Several of this morning´s papers report on a major study suggesting that all over-50s should take statins to cut their risk of suffering a heart attack or stroke.

Researchers reviewed findings from 27 trials involving 175,000 people, some of whom were at low risk of heart problems.

According to the Daily Mail, they found that the positives greatly exceeded any side-effects from taking the drugs, such as muscle weakness, diabetes and depression.
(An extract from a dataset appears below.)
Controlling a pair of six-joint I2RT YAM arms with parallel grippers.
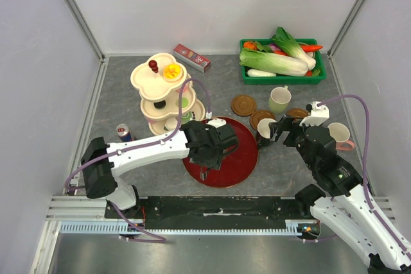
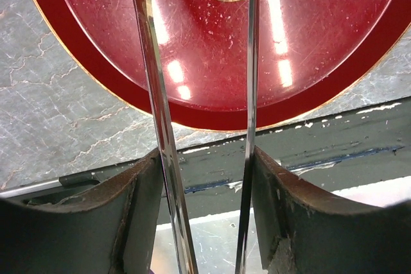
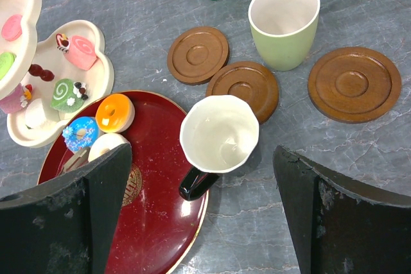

According to the Daily Telegraph, the researchers from Oxford University want national guidelines to be amended to lower the threshold for treatment to those with a one-in-10 risk over a decade.

As the majority of people in their fifties would qualify for statins under this criteria, it would be cheaper and easier to implement a blanket policy to save money on screening tests — which cost up to £700 per patient — to identify them, the study published online in The Lancet said.

Another route to a healthier, longer life is revealed in the Telegraph.

A new study links drinking coffee to a lower risk of dying over a 14-year period, the paper says.

Researchers found that compared with people who did not drink coffee, men who consumed six or more cups a day where 10 per cent less likely to die during the 14 years of the study.

For women there were 15 per cent fewer deaths for those drinking six cups or more.

The findings, published in the New England Journal of Medicine, showed the effect was seen across almost all causes of death including heart disease, respiratory disease, stroke,diabetes, infections - and injuries and accidents.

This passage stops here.